-- Data segment --
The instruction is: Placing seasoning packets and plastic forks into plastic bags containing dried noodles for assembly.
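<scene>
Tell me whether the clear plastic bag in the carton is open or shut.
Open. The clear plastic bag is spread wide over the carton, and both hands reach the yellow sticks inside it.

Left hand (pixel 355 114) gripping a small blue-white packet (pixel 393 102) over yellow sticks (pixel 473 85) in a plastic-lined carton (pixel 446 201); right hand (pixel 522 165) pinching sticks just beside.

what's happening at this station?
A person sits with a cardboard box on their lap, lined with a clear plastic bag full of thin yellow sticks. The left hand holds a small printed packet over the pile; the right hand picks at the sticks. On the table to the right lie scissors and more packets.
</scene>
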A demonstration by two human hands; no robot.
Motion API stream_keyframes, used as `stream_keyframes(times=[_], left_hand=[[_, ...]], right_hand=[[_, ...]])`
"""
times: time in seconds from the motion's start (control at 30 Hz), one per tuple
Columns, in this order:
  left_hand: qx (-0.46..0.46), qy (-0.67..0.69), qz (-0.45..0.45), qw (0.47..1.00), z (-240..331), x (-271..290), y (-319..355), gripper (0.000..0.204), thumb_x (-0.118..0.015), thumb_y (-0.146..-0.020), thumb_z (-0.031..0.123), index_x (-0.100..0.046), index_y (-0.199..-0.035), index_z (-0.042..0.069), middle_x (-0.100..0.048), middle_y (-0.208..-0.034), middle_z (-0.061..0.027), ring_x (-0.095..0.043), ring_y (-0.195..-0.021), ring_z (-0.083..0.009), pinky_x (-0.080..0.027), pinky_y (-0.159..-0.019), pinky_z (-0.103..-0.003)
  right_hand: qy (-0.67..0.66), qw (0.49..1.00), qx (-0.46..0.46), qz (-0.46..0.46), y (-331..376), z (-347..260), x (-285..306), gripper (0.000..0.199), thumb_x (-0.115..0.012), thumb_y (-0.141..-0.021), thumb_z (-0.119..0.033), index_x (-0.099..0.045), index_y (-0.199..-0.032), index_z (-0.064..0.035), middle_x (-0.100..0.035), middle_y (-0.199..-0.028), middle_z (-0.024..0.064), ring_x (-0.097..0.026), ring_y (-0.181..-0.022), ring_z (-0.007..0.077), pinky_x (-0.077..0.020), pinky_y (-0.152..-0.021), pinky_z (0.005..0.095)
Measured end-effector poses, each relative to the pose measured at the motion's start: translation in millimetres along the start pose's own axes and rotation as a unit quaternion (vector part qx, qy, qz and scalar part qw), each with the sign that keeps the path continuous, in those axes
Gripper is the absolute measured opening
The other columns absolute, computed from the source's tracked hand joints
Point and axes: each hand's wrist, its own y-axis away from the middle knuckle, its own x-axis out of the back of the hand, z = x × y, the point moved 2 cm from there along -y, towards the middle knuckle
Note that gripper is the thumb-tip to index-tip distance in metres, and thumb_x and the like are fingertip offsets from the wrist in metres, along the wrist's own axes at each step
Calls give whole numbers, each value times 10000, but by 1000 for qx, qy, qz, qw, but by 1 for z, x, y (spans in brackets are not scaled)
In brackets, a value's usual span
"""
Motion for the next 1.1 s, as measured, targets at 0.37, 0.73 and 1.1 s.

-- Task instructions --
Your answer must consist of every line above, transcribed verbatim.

-- Output for this task --
The instruction is: Placing seasoning packets and plastic forks into plastic bags containing dried noodles for assembly.
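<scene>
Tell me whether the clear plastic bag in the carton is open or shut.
Open. The clear plastic bag is spread wide over the carton, and both hands reach the yellow sticks inside it.

Left hand (pixel 355 114) gripping a small blue-white packet (pixel 393 102) over yellow sticks (pixel 473 85) in a plastic-lined carton (pixel 446 201); right hand (pixel 522 165) pinching sticks just beside.

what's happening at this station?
A person sits with a cardboard box on their lap, lined with a clear plastic bag full of thin yellow sticks. The left hand holds a small printed packet over the pile; the right hand picks at the sticks. On the table to the right lie scissors and more packets.
</scene>
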A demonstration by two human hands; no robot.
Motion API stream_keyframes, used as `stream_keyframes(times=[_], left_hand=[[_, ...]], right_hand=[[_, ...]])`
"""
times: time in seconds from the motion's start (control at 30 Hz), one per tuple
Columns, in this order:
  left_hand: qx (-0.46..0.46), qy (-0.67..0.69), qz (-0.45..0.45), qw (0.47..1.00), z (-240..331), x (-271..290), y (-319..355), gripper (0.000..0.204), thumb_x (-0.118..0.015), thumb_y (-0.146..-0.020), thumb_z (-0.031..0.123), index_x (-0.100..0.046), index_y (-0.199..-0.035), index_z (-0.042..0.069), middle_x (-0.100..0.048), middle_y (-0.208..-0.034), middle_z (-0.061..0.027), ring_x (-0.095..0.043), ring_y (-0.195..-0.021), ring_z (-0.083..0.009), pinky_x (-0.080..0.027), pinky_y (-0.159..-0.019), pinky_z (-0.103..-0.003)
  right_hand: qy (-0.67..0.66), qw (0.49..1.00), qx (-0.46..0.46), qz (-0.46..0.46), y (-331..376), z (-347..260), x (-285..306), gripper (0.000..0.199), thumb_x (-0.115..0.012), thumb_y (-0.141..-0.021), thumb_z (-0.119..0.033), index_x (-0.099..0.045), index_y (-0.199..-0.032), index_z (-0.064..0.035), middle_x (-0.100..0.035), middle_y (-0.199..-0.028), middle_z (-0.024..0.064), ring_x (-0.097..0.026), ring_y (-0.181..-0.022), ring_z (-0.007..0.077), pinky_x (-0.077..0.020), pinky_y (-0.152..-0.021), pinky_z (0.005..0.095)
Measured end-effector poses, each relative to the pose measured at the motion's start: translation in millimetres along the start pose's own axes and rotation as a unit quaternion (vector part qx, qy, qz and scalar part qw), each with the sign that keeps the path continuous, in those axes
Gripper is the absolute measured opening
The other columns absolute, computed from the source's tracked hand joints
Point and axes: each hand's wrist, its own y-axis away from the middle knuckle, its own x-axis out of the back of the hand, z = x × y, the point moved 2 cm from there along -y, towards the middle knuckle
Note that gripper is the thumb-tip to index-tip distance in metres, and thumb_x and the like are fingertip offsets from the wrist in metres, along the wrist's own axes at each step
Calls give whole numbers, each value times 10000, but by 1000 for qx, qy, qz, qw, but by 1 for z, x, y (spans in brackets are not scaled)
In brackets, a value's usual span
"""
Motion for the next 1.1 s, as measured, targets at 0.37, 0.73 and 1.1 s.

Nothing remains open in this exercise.